**SUPPLIED MATERIAL**.

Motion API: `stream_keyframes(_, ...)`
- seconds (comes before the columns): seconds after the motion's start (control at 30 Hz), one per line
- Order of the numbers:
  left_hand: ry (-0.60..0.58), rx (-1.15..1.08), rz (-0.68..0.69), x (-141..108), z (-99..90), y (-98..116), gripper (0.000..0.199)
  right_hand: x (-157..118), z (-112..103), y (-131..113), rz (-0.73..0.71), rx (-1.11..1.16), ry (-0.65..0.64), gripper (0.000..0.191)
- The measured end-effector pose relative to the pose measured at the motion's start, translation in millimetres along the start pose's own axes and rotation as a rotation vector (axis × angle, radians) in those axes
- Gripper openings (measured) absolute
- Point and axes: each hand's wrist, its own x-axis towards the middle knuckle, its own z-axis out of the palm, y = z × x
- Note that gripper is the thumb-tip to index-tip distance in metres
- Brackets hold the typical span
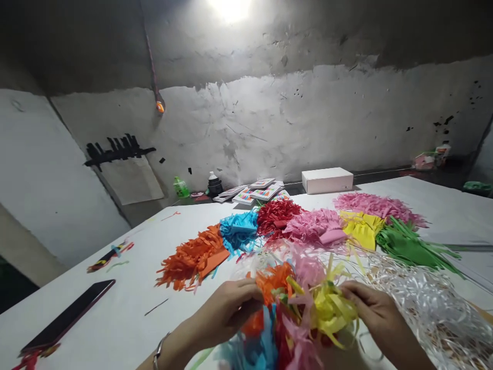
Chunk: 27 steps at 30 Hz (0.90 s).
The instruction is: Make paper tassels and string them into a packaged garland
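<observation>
**As both hands meet at the paper bundle (pixel 292 313), its lower end runs out of my view**

While I look down through the head camera, the bottom frame edge cuts off the bundle's base, and blur softens its blue and pink tails. I cannot make out what binds the strips. The left hand (pixel 233 306) curls against the orange side, its fingertips partly hidden, so I cannot tell whether it grips. The right hand (pixel 379 311) pinches the yellow side between thumb and fingers.

The bundle is loose and ruffled: orange, pink, yellow, blue and red strips, with a little green. It sits in front of me, toward the counter's (pixel 134 313) near edge, itself out of view. White shredded strips (pixel 435 313) lie right of it; a phone (pixel 69 316) lies by the left edge.
</observation>
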Motion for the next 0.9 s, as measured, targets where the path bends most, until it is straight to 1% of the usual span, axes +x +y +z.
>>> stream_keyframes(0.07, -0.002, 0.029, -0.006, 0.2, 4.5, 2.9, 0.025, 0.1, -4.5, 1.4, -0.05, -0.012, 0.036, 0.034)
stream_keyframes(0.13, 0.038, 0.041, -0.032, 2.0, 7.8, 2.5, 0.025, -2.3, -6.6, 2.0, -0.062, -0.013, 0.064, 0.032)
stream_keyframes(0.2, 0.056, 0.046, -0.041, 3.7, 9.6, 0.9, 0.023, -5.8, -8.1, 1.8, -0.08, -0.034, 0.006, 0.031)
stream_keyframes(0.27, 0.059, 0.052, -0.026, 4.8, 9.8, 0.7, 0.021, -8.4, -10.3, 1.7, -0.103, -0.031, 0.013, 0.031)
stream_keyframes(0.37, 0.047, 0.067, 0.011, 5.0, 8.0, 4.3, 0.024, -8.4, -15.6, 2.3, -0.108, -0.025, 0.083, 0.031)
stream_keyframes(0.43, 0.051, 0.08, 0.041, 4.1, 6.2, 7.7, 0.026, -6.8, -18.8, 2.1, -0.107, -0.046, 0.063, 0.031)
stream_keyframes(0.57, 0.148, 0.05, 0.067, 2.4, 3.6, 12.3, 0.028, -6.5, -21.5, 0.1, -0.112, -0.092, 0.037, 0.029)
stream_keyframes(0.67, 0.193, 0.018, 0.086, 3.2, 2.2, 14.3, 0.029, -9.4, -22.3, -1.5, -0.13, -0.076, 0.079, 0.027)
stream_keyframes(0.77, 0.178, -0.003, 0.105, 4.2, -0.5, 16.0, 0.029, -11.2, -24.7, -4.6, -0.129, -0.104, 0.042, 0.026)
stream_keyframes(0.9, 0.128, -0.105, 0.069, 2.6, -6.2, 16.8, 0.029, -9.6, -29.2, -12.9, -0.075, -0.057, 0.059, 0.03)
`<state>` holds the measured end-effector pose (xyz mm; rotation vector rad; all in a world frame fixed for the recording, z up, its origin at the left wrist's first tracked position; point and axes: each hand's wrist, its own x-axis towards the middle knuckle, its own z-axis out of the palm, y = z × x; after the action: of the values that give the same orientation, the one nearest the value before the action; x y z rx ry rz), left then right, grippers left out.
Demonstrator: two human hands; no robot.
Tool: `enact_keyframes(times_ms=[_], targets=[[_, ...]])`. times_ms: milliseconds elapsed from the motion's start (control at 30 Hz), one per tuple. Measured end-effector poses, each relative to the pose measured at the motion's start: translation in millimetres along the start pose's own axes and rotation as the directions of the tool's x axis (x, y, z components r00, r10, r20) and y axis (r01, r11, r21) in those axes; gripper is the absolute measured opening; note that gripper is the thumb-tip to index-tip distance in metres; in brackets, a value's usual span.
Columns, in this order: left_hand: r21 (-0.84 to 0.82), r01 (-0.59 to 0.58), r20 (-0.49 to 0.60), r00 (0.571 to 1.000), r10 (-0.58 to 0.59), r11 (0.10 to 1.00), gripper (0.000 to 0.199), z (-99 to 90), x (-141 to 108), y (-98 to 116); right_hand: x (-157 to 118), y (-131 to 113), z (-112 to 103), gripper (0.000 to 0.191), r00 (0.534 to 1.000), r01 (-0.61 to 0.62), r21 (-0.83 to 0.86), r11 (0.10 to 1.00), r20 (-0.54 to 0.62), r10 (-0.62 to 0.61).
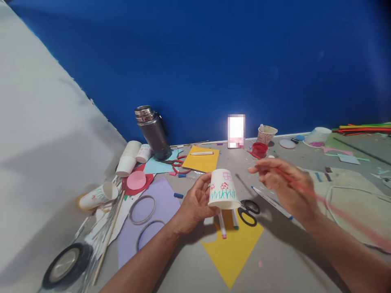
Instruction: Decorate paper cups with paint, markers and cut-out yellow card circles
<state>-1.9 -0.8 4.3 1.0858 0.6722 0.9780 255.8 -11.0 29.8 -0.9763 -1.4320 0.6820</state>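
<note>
My left hand point(197, 199) is wrapped round a white paper cup point(222, 191), holding it upside down above the table. The cup bears drawn green grass, red flowers and a pink window. To its right, my right hand point(279, 181) is raised with fingers pinched on a long thin red stick point(330, 207), which trails toward the lower right and is smeared by motion. Its exact kind cannot be made out. Beneath the cup lie a pink-ended marker point(222, 228), a green-ended marker point(235, 221), black-handled scissors point(249, 215) and yellow paper point(233, 248).
On the left are a steel flask point(152, 134), stacked paper cups point(126, 160), tape rolls point(67, 264) and purple paper point(165, 195). Behind stand a red paint pot point(259, 149), a bright phone-like screen point(236, 130) and a patterned cup point(266, 134). A cloth bag point(360, 211) lies right.
</note>
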Motion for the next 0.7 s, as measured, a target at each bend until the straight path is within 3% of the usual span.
enact_keyframes(times_ms=[67, 167, 300, 400, 567, 700], targets=[[0.011, -0.009, 0.009, 1.0, 0.008, 1.0, 0.093, 0.5, -1.2, -0.3, -5.1, 0.9, 6.8, 0.055, 0.986, 0.071, -0.158, 0.985, 0.159, -0.045], [0.028, -0.016, 0.044, 0.999, 0.015, 0.999, 0.094, 3.0, -2.5, 0.1, -10.4, 3.3, 16.5, 0.087, 0.94, 0.197, -0.252, 0.947, 0.324, -0.109], [0.067, -0.043, 0.121, 0.992, 0.035, 0.997, 0.093, 3.8, -2.5, 3.2, -11.6, 7.9, 20.0, 0.082, 0.913, 0.29, -0.28, 0.915, 0.369, -0.176], [0.208, -0.116, 0.142, 0.986, 0.087, 0.971, 0.096, -1.6, -3.5, 8.2, -8.5, 8.7, 15.9, 0.079, 0.888, 0.364, -0.334, 0.87, 0.406, -0.215], [0.553, -0.2, 0.15, 0.979, 0.139, 0.809, 0.09, -9.6, -7.3, 17.0, -3.4, 7.4, 13.1, 0.077, 0.846, 0.398, -0.433, 0.809, 0.513, -0.141], [0.677, -0.222, 0.178, 0.974, 0.138, 0.702, 0.084, -6.8, -7.1, 20.8, -1.8, 4.2, 12.6, 0.082, 0.833, 0.382, -0.403, 0.832, 0.54, -0.121]])
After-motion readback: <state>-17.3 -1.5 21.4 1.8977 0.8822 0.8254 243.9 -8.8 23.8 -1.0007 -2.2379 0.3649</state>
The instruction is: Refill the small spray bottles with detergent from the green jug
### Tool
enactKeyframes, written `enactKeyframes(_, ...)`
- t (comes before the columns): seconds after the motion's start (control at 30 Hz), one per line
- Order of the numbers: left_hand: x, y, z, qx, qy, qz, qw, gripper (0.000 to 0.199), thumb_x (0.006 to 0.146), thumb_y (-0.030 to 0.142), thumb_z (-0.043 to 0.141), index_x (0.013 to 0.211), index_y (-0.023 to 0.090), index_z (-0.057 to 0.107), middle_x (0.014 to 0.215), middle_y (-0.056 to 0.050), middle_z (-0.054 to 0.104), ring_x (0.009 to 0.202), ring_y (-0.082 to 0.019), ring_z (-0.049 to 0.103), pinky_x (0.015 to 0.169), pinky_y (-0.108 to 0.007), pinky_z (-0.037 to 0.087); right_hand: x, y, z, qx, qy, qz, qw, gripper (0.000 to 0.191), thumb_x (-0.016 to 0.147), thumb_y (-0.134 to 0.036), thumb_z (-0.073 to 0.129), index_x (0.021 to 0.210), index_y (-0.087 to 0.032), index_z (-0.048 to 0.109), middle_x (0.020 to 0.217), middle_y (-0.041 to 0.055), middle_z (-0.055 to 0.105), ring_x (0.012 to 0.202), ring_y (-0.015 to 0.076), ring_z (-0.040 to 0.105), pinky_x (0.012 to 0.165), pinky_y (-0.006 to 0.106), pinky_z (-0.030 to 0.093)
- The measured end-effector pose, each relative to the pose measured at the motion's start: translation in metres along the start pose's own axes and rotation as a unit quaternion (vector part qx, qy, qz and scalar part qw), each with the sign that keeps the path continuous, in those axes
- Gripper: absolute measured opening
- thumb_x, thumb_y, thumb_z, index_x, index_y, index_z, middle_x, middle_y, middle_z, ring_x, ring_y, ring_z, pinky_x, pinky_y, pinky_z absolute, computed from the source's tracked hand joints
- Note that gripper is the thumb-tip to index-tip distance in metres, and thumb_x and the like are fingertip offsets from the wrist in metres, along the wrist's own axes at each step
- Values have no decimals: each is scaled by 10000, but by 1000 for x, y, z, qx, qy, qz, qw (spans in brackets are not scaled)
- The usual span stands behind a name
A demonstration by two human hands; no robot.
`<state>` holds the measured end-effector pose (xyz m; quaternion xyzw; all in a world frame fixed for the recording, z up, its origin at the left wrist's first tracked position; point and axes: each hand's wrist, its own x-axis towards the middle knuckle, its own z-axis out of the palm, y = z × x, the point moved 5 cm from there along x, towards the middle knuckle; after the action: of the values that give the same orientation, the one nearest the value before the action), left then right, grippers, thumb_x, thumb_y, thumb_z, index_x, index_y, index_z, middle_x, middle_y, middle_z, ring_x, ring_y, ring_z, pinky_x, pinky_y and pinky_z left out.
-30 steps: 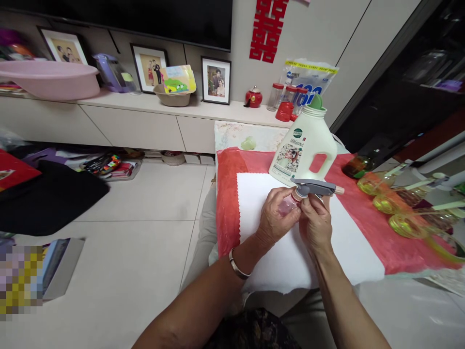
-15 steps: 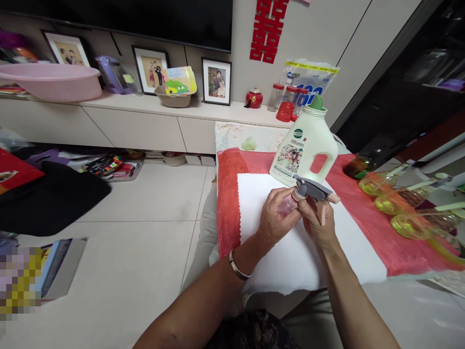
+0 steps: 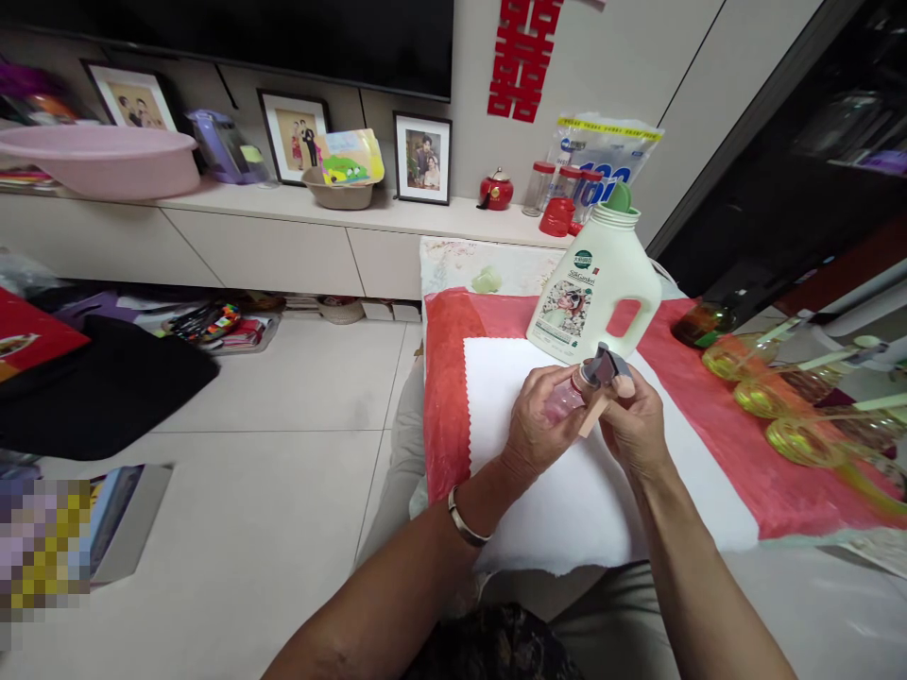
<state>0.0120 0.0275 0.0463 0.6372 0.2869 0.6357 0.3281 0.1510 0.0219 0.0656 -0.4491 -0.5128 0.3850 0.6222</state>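
My left hand (image 3: 537, 416) is wrapped round a small clear pinkish bottle (image 3: 562, 400), tilted over a white cloth (image 3: 559, 510). On the bottle's neck sits a grey spray head (image 3: 606, 366) with a peach trigger. My right hand (image 3: 638, 420) has its fingers closed on the spray head, close beside my left hand. Just behind both hands stands a large pale green jug (image 3: 599, 274) with a green cap piece in its top opening.
A red cover (image 3: 446, 397) lies under the cloth. Several glass vessels with yellow parts (image 3: 797, 439) stand at the right. Behind are a red pot (image 3: 496, 191), jars and picture frames on a long cabinet (image 3: 262, 246).
The spray head has turned on the bottle, its trigger now pointing down and left towards my left hand. My right hand has shifted round with it. My left hand stays about where it was.
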Motion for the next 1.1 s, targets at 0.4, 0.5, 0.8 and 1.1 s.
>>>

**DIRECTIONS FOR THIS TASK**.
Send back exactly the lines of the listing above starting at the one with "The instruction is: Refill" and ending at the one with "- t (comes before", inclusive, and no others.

**RESULT**.
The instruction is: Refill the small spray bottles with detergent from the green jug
### Tool
enactKeyframes, written `enactKeyframes(_, ...)`
- t (comes before the columns): seconds after the motion's start (control at 30 Hz), one per line

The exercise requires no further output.